İsviçreli ressam Dominique Appia’nın Hafızanın Boşlukları Arasında (Entre les Trous de la Memoire) adlı ünlü resmi, içinde barındırdığı çoklu, bölünen ve ışığını karmaşasının gölgesinde bulan imgelere sahip. Bu imgelerin sakladığı tema sadece hayatla insan arasındaki zıtlığın arkasını sağlamlaştıran hafızanın hıncını anlatmaz. Şüphesini, yaşayan şeylerin/varlıkların/nesnelerin yüzeyinde/duruşunda/anlamında saklar ve hafızanın tekinsiz dünyasını düşsel imgeler toplamının içinden çıkarır. Resme her bakma ânı, ya rahatsız edici bir yüzleşmenin suratındaki izle ya da ihtiyatlı bir çabayla zamanın ardına gizlenen karmaşık duyguların oluşumuyla karşılaşır. Hafızanın Boşlukları Arasında, kendine has ifadesiyle imge ve gerçeklik arasındaki bölünen zamanı belleğin çevresinde dolaştırır, içinden geçirir, kenarına iliştirir. Düşüncelerinin izahını birtakım olasılıklarla yapmaya çalışana, çizgiyle yeni bir uzam yaratır; o uzamın düzlemi parçalanmış gibi algılanan süreksiz yüzeyinde somut olmayan, birleşen ve ayrılan, kusurlu ve eşsiz, parçalı ve bütünlüklü bir zaman saklanır. Bellek, kaçınılmaz biçimde hem bu uzama yerleşir hem ruhla bedenin ayrıksı zamanına meyleder.

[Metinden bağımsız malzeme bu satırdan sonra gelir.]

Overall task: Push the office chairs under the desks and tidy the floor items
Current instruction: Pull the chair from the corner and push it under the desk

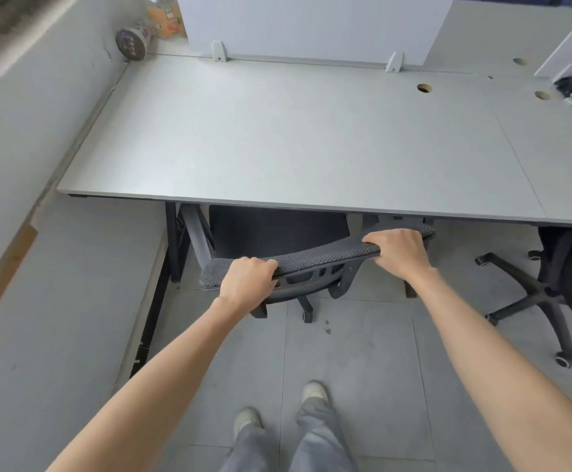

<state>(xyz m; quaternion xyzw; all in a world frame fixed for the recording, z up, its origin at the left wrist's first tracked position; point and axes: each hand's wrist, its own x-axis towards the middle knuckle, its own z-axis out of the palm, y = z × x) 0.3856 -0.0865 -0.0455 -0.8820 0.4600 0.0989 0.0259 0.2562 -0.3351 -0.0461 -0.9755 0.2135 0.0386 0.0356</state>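
Two pale shoes (pixel 279 408) and grey trouser legs (pixel 291 444) are seen at the near edge, planted on the grey tiled floor (pixel 356 362); from there two bare forearms are stretched forward; the left hand (pixel 247 279) is closed over the top edge of a black mesh chair back (pixel 315 258), its fingers (pixel 264 265) curled over the rim near the left end; the right hand (pixel 398 248) is clenched on the same rim further to the right, so the chair back is gripped by both; the office chair (pixel 277 233) is found with its seat tucked beneath the front edge of the counter (pixel 277 137), its back tilted and just outside that edge, two castor legs shown on the floor behind it; a second office chair (pixel 550 294) is set to the right, its star base out on the tiles and well apart from the first; on the counter, cable holes (pixel 424 87) are seen near the back; a white divider panel (pixel 311 25) is fixed along the far edge; beyond it, in the far left corner, a round container (pixel 132 42) and an orange packet (pixel 165 15) are placed against the wall.
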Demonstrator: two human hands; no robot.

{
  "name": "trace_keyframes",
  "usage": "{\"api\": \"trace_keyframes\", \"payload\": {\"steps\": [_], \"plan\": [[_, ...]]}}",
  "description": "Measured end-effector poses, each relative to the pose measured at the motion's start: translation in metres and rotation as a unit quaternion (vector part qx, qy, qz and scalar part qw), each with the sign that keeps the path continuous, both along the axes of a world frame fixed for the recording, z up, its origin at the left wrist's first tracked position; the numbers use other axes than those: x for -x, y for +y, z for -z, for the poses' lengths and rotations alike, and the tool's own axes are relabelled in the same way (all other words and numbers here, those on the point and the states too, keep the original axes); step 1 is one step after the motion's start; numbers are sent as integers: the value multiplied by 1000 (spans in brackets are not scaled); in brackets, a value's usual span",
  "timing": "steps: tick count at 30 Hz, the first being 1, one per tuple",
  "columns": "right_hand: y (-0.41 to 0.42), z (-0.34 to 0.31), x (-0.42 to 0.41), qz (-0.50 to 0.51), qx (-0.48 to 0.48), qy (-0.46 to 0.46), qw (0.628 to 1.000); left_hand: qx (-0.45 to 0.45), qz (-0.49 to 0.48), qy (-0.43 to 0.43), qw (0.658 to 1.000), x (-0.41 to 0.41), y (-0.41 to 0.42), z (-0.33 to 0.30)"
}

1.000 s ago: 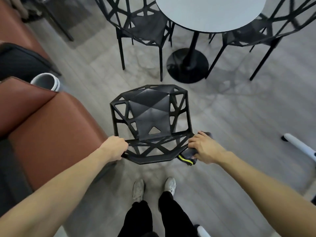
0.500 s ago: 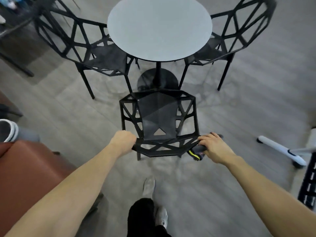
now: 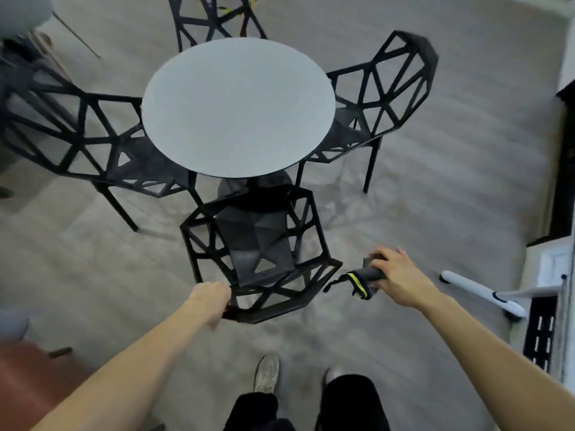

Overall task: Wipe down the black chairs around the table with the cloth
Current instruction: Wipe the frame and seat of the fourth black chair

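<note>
A black lattice chair (image 3: 255, 241) stands in front of me, its seat edge under the round grey table (image 3: 238, 107). My left hand (image 3: 210, 295) grips the left end of its backrest top. My right hand (image 3: 393, 275) is off the chair, to its right, and holds a dark grey cloth (image 3: 362, 279) with a yellow-green stripe. Other black chairs stand at the table's left (image 3: 77, 135), right (image 3: 385, 98) and far side (image 3: 214, 20).
A brown sofa corner (image 3: 28, 377) sits at the lower left. A white pole-like device (image 3: 476, 289) lies on the floor at the right, beside a dark cabinet (image 3: 566, 169). My feet (image 3: 267, 373) stand on grey wood floor just behind the chair.
The chair has gone forward to the table, its seat now partly under the tabletop. My right hand has come off the backrest with the cloth. My left hand still grips the chair.
</note>
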State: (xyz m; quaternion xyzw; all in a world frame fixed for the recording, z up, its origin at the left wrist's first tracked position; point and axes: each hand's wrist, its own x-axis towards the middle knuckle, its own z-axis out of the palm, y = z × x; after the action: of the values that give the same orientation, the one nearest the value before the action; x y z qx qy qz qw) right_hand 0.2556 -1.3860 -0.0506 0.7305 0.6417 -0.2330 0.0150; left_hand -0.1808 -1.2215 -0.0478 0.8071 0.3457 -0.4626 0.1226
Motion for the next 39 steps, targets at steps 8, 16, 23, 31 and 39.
{"api": "trace_keyframes", "payload": {"steps": [8, 16, 23, 31, 39], "plan": [[54, -55, -137, 153, -31, 147, 977, 7, -70, -227, 971, -231, 98, -47], [141, -108, -293, 122, -19, 317, 940, 123, -221, -468, 847, -485, 117, -82], [247, -132, -399, 160, -32, 409, 898, 152, -286, -524, 788, -599, 203, -101], [386, -121, -518, 325, 38, 508, 797, 90, -318, -565, 756, -733, 340, -95], [507, -145, -593, 135, 84, 227, 961, 73, -339, -537, 769, -807, 458, -121]]}}
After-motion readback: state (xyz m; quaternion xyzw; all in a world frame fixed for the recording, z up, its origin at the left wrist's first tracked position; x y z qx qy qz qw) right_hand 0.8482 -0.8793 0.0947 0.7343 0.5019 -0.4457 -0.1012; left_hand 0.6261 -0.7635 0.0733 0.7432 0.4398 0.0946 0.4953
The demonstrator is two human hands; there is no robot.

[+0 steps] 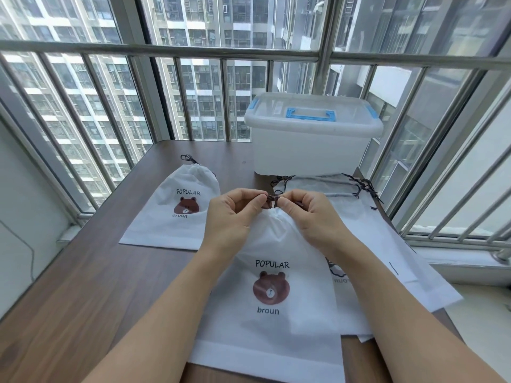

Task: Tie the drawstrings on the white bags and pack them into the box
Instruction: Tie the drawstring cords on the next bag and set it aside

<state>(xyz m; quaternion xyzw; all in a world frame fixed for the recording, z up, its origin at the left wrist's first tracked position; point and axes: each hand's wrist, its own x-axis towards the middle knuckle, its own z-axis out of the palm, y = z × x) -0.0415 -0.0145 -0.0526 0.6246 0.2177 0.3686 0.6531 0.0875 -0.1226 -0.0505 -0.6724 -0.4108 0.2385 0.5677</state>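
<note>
A white drawstring bag (271, 322) with a brown bear print and the words POPULAR and broun lies flat in front of me. Its mouth is gathered, and the dark drawstring (272, 201) sits bunched at the top. My left hand (235, 214) and my right hand (312, 217) both pinch that drawstring from either side, fingertips nearly touching. A second bear bag (177, 214) with its mouth drawn shut lies to the left. A pile of untied white bags (367, 230) lies to the right. The translucent box (312, 134) with blue handle and clips stands behind, lid on.
Everything rests on a dark wooden table (91, 286) set against a window with a metal railing (166, 51). The table's left edge runs along a white wall. A white sill (470, 261) lies to the right of the bag pile.
</note>
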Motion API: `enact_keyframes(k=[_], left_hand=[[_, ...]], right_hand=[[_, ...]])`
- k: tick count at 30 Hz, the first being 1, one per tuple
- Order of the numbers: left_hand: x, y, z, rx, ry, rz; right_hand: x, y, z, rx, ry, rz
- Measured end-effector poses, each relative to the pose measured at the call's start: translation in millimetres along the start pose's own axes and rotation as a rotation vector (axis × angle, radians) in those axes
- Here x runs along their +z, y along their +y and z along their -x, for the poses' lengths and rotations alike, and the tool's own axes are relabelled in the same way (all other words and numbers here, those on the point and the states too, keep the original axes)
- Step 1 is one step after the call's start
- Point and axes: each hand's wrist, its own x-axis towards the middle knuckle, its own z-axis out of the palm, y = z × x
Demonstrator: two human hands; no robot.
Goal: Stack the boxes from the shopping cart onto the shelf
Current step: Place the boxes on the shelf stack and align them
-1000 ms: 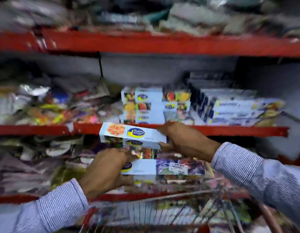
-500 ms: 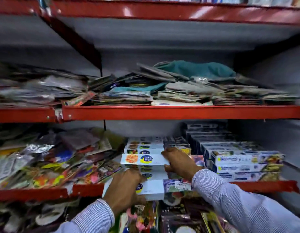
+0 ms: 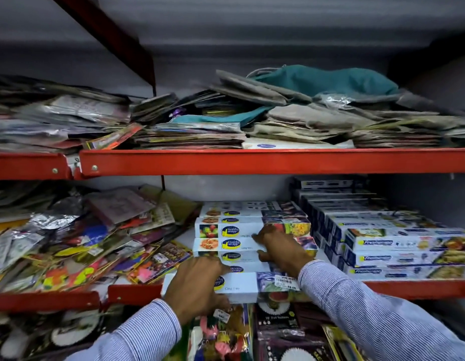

Behçet Çelik’in İletişim Yayınları tarafından basılan yeni romanı Belleğin Girdapları, hatırladıklarına/unuttuklarına dair çelişkileriyle, sorgulayışlarıyla, varlığını biçimine müdahale edemediği bir uzama/zamana sıkıştıran adsız anlatıcının her şeyi bırakıp yerleştiği Serpmetepe adını verdiği mahallede yaşadıklarına, düşündüklerine, hatırladıklarına odaklanıyor. Appia’nın resminde gösterdiği gibi, kusurlu ve karmaşık parçaların gövdelendiği bir varlık olarak anlatıcının kendi belleğinin karanlık ve ıssız labirentlerindeki yolculuğu, anlattıklarının yüzeyine yerleştirdiği parçalı görüntülerle ilerliyor. Daha çok belleğinin lekeleri, imgeleri ve desenleriyle. Kâğıdın üzerine ansızın dökülüp, boşluk bırakmadan yüzeyi kaplayan mürekkebi andıran yoğunluk benzeri bir iç döküşle nerede, ne için ve nasıl olduğunu/yer aldığını anlamaya çalışan anlatıcının hatırladıkları, pek de uzlaşmak istemediği duygulanımlarıyla ve izlenimleriyle çakışıyor.
“Bir tek hayatımız var, son düğümün ne zaman atılacağı meçhul; çekiştirmek, sürdürmek, sürüklemek lazım henüz elimizin altındayken. Eski, küçük düğümler zamanla çözülüyor kendiliğinden ya da unutup geçiyoruz. Peki ya bir türlü geçemediklerim, kördüğümler, durup durup oynadığım, beter hale getirdiğim. Her şey eprir, dokunur dokunmaz toz gibi dökülürken, sapasağlam kalmış bu düğümlere sarılmayı çare sananlardan olmalıyım.”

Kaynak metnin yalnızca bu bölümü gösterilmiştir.